Wednesday, March 05, 2008

The BBC reports on a report from Whistleblower about nurseries, which dovetails nicely with my earlier posting about a woman who couldn't understand why friends thought she shouldn't put her five month old baby into a nursery in order to go back to work full time.

The shocking news that children are not well looked after in many of the nurseries around the country is not news. Even if you had the best nursery nurses in the country, a one to 13 ratio between the nursery nurses and babies makes it impossible for them to do anything but crisis control. They can't look after the babies properly.

Any parent knows that it can be a full time job to look after one baby properly and meet their needs. The idea that one person can do that for 13 babies is laughable. All over the country, in nurseries good and bad, children are lacking stimulation, lying in wet and dirty nappies.

My Quaker meeting in Uxbridge leases out the old building to a nursery during the week, and many of the older members regard this as tantamount to a social service. It's a dark building with high windows though. I would not have left any of my children there. I don't know whether the people there are good, bad or indifferent nursery nurses, but the building is totally unsuitable as a nursery. If the OFSTED inspectors were doing what the general public expect that they should, they'd have closed it down.

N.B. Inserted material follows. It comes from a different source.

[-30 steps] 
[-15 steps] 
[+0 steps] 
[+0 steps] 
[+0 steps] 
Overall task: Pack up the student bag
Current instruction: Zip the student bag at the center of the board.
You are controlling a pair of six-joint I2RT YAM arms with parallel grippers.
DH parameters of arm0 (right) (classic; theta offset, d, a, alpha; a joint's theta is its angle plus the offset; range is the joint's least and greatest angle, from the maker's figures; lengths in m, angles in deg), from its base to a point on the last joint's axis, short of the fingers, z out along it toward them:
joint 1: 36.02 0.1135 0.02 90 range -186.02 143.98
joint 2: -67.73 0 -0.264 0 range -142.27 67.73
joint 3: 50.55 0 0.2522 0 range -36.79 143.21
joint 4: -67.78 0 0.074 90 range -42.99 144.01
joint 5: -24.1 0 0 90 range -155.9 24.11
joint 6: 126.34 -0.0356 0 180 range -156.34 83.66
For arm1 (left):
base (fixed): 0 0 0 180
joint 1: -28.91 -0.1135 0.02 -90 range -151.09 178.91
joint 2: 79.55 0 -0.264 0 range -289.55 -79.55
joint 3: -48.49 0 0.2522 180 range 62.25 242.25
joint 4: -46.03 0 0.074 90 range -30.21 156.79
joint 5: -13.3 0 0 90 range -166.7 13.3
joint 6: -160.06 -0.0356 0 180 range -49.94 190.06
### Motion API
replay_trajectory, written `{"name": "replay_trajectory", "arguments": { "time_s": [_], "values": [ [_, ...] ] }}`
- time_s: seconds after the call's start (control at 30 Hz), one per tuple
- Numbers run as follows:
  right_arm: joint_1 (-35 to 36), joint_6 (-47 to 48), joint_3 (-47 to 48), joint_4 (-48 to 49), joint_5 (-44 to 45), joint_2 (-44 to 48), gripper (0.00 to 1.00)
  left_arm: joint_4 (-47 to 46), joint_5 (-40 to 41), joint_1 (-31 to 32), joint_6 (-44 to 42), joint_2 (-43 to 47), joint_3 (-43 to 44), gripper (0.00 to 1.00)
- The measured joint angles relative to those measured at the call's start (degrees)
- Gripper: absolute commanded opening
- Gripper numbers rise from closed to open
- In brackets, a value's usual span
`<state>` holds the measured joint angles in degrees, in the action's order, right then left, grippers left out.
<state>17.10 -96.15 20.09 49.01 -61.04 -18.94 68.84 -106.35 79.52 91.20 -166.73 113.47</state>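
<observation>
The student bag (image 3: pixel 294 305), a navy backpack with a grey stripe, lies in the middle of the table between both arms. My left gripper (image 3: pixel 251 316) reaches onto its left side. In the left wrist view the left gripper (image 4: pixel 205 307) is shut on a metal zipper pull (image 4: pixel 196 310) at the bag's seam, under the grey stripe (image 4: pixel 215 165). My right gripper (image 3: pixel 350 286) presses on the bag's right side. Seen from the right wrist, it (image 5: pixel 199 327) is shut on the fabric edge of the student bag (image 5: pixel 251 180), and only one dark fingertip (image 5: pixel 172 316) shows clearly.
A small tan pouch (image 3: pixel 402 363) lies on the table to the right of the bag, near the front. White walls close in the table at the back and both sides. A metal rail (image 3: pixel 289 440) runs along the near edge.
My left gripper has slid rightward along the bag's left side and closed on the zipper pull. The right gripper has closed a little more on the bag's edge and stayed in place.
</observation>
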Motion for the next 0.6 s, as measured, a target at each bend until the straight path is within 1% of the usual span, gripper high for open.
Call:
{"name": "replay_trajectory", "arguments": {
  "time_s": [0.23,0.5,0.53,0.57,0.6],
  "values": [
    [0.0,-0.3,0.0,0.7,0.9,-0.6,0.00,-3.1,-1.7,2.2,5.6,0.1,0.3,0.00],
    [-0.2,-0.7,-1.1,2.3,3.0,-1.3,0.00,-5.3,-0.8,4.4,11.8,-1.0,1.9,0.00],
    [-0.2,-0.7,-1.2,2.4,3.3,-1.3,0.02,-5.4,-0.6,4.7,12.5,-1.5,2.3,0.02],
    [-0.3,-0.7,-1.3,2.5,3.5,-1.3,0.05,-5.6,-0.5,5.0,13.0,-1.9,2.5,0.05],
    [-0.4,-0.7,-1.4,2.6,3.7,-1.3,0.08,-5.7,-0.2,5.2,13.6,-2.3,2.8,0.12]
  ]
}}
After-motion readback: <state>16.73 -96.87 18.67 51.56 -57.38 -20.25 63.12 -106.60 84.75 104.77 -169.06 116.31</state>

As a society, children have a low priority for many people, and our society's Victorian attitude that children ought to be quiet and not disrupt life for the adults is pervading everywhere. Mothers are being made to feel that they are odd or even destructive if they want to be with their children and particularly if they wish not to work in order to care for their children.

It's astonishing to me that there are not more tragedies involving children in nurseries. The biggest tragedy though will not emerge for some years, when these children become parents themselves and begin to inflict what happened to them on their own babies.

In a rich country like the UK, we have the opportunity to be giving our children a much richer childhood than their ancestors experienced. Instead, we are giving them money and things bought at the expensive of shoving them into nurseries as babies and schools to be tested to destruction throughout their childhoods. It's nuts.